Imre Kertész Kolleg Jena

24. June 2021

The Imre Kertész Kolleg at the Memory Studies Association’s 5th Annual Conference

online panel on the occasion of the 10th anniversary of the Cultures of History Forum's launch

Ten years ago we launched the Cultures of History Forum here at the Imre Kertész Kolleg. To celebrate this anniversary, we successfully proposed a panel for the MSA 5th Annual Conference on:
“Embattled Histories: Changing Patterns of Historical Cultures Across East-Central Europe”.
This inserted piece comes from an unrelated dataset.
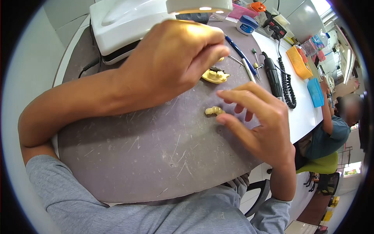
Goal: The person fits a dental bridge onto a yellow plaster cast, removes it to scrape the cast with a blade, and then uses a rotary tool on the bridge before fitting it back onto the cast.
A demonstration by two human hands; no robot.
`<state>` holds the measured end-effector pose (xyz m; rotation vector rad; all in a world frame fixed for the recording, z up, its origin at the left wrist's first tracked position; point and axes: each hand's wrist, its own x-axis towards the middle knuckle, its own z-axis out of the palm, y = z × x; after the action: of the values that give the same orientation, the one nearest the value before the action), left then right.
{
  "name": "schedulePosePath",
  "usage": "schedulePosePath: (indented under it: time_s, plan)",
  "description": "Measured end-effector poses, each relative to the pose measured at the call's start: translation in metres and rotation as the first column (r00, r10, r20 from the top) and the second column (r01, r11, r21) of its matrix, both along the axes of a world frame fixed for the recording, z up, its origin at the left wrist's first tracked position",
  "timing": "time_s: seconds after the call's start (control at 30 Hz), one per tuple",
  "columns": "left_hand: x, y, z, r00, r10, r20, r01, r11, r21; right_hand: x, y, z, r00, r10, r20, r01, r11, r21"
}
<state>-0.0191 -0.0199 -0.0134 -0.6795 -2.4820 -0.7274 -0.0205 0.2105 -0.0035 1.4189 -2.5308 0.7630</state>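
Two pale yellow dental pieces lie on the scratched grey mat (128,156): a larger cast (215,76) and a smaller piece (214,111) nearer the person. The left hand (175,58) hovers above the cast with its fingertips pinched together (whether they hold anything, I cannot tell). The right hand (257,121) is spread open, its thumb tip just beside the smaller piece.

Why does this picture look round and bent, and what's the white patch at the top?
Head view: a fisheye lens bows the work mat and leaves a black ring around the frame; the lamp overhead glares to white and casts warm light on the left hand; the right hand and small yellowish piece are sharp.
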Motion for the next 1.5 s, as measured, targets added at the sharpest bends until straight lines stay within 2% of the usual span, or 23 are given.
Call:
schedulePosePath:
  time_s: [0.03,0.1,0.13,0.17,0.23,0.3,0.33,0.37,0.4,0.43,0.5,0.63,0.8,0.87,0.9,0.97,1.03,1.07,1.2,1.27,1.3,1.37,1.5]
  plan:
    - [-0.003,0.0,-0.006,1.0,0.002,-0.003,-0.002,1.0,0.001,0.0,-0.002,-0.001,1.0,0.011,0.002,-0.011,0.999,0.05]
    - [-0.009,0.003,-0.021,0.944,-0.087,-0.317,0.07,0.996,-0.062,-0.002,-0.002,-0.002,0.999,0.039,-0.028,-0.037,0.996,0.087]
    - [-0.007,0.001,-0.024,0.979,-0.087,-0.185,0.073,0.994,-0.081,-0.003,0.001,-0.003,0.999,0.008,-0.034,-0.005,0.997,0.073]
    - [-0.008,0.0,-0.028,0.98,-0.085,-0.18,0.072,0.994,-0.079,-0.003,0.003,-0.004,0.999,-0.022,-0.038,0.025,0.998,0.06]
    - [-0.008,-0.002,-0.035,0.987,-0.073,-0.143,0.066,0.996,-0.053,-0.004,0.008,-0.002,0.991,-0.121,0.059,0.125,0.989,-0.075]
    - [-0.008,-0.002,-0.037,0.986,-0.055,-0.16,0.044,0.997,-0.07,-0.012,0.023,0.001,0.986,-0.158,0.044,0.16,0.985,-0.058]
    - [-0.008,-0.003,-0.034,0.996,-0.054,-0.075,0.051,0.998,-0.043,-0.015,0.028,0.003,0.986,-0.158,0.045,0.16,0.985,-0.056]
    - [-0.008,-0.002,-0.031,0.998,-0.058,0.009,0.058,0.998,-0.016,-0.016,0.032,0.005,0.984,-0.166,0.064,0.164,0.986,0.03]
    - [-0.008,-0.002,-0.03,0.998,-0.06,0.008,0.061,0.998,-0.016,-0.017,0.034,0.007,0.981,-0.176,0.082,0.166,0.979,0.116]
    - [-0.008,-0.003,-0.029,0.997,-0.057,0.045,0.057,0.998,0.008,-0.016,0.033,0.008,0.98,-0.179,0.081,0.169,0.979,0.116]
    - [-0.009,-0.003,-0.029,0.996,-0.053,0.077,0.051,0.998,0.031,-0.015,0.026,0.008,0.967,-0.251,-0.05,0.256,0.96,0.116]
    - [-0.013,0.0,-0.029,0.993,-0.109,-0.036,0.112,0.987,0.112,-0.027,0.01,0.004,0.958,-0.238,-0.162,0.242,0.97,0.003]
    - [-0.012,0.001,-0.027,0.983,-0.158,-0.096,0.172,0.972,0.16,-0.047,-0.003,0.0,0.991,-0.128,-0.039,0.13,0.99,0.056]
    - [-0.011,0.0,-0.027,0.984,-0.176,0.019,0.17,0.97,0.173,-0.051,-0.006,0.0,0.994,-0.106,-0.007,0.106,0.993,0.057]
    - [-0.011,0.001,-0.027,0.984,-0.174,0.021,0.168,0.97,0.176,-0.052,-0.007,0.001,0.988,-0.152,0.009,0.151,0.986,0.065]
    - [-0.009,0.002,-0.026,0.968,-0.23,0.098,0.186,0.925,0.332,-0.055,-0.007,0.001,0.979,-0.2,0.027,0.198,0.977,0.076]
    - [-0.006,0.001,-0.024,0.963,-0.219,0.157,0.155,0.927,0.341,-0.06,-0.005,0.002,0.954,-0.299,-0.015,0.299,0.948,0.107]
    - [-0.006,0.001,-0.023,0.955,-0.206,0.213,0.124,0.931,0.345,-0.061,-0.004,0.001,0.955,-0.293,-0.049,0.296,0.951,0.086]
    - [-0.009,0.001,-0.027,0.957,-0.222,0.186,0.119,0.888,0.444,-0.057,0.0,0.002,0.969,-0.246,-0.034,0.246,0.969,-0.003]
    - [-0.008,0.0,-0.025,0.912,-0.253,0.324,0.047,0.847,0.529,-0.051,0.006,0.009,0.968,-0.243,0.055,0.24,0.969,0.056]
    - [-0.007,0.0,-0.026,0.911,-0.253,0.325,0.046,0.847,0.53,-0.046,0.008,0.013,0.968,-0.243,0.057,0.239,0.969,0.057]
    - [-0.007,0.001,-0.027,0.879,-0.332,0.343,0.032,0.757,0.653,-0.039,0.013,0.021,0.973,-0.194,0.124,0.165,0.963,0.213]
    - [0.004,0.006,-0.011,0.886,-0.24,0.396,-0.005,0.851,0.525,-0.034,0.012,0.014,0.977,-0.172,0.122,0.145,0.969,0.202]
On 5 July Zoltan Dujisin, James Mark, Ana Milosevic and Dariusz Stola discuss with Eva-Clarita Pettai and Joanna Wawrzyniak about evolving historical cultures and changing patterns of public memory and historical debate in East-Central Europe.
In a first step, we will ask roundtable participants to give a brief statement in which they reflect on the evolution of historical cultures and debates based on the Forum publications. In a second step, the discussion will then engage in broader comparative reflections, identify cross-regional patterns and explore the transnational convergences of ideas and practices regarding historical truth and justice, commemoration and the processes of historical knowledge creation.

History remains a highly contested issue across the East Central European region. An open and diversified public discourse and the free interaction between producers and consumers of historical culture remain an embattled public good. Over the past decade, it has been increasingly challenged by economic and administrative constrains, but most of all by ideological and legislative interventions that aimed at determining what people can learn about, and how they make sense of historical legacies and meanings. Yet, thirty years after the end of state socialism, the region is by no means a monolithic bloc in this context. Divergences in the way that controversial issues of the past a being addressed in public not only emerge between states and governments, but also between regions and between different strata of society. Differences between more liberally minded bigger cities and more national-conservative rural areas also manifest themselves in public discourses over historical figures and memories.

With our online platform Cultures of History Forum we followed and critically reflected on these processes over the past ten years across the former socialist region. The majority of our authors have come from the region itself; they reported on, contextualized and analysed concrete public debates and incidents of narrative contestation, they zoomed in on new museum exhibitions and discussed attempts to visualize and (re)present the past in the public realm. Since 2017, the Forum also provides a platform for authors to critically analyse government policies and legislation as well as judicial procedures that address (and reign in on) matters of commemoration and history.